In the days following one of her guilty trips to the ocean, she was always more sensitized, always yearned for…for something. For years this something had been quite nameless and out of reach. Painfully, frustratingly so. But suddenly now she understood.
She wanted a man’s touch.
She wanted the sensations of lovemaking that she’d only imagined and read about, never experienced. Cyria had told her it must not happen, not with a land-dwelling man. She’d always implied that one day, in the future, when King Okeana came for them and everything was safe, there would then be someone for Lass to give her heart to—someone in Pacifica. Unconsciously, she’d believed that, waited for that.
And Loucan was mer.
Mer, and the son of her father’s enemy. It was because of Galen and the escalating violence that her father had secretly sent all four of his children away, each with a different guardian, and each to a different part of the world. It was because of Galen that her mother had died.
The hair on Lass’s arms and on the back of her neck stood on end, and her stomach began to churn.
What am I thinking? she wondered. What kind of a trick is my body playing on me? I can’t start wanting him. I still don’t know why he’s really here. This instinct to trust him could all be coming from…from this physical frustration.
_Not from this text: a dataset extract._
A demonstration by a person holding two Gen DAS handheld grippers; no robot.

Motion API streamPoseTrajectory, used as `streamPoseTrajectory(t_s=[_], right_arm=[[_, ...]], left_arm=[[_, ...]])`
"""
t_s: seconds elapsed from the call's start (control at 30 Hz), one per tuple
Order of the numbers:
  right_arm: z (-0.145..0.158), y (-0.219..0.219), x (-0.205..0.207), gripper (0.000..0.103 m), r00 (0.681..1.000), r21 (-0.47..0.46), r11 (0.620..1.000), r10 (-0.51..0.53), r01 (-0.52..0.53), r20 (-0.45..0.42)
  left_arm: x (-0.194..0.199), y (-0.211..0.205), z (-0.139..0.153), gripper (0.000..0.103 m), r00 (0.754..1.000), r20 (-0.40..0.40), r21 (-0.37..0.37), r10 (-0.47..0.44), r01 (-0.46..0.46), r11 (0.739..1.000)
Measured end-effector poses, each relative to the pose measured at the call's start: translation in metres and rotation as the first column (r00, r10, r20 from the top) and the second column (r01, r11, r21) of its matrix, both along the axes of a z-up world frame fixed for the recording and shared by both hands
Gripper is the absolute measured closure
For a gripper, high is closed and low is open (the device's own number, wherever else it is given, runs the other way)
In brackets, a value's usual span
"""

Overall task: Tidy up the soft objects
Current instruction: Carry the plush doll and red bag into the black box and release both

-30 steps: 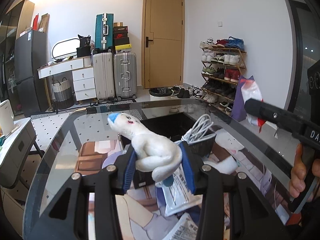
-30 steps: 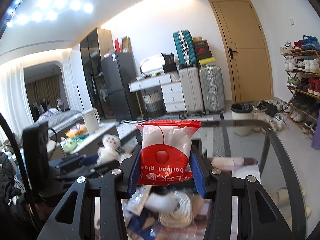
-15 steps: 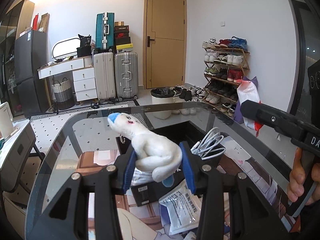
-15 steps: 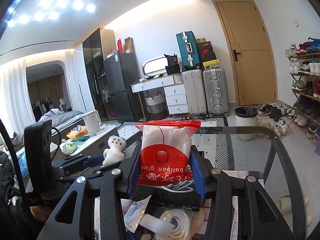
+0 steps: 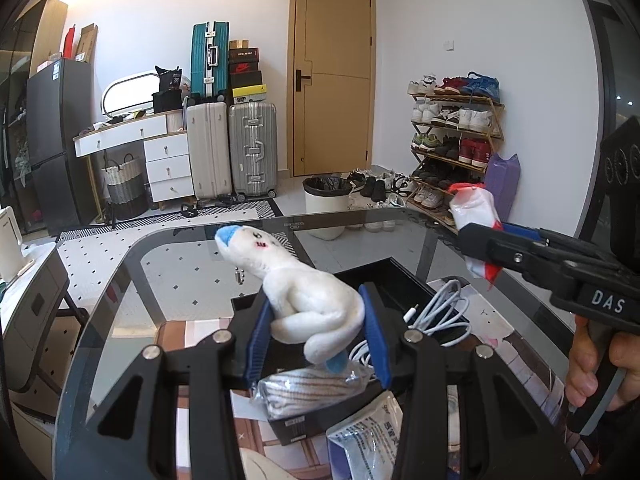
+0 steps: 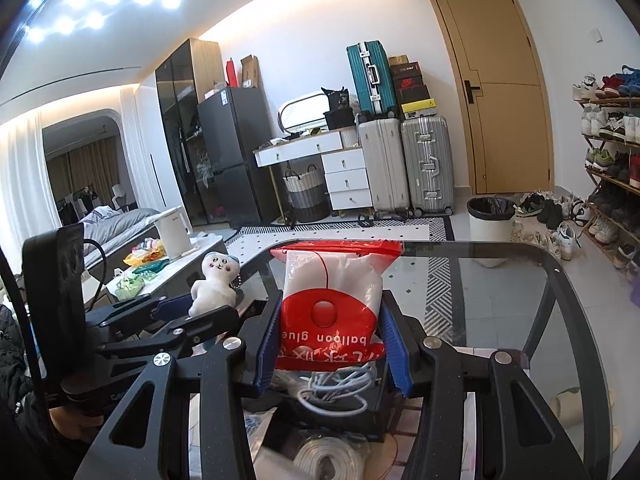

Because he’s mer, and I want—I want… Oh lord, Cyria was wrong to tell me to live my life like this!
Chapter Three
“So is it often like that?” Loucan asked.
“No, thank goodness.” Lass combed her hand through her hair several times. The gesture was jerky, as if she still expected her fingers to get tangled in the long, living strands that had recently reached to her thighs. As if she couldn’t get used to the change.
She looked tired, and Loucan wasn’t surprised. It was nearly six-thirty. The kitchen was squeaky clean and the chairs were stacked on the tables. He’d just vacuumed the gallery floor, while Lass was still mopping the tearoom.
They hadn’t had a single customer until noon, when three cars had pulled in within two minutes of each other. After that, it hadn’t stopped all day. Lass had shuttled back and forth between cash desk, kitchen and gallery, while Loucan had waited tables and washed dishes. He’d also sold two of the seascapes and a big and very ugly vase. He hadn’t told her about that yet, actually.
He remedied the oversight, and Lass’s opalescent green eyes widened.
“You sold that? The big—? The green—? With the knobbly things?”
“Yep. That’s the one.”
“Good grief, I thought I’d never get rid of that.” Her relief broke a little of the simmering tension between them—a tension they’d managed to put on hold since noon.
She leaned on the mop handle. Her hands shook a little and she seemed giddy and light-headed all of a sudden, as if she’d gone beyond exhaustion and was running purely on nerves. Loucan guessed she hadn’t been sleeping well since the other night, and felt bad about that.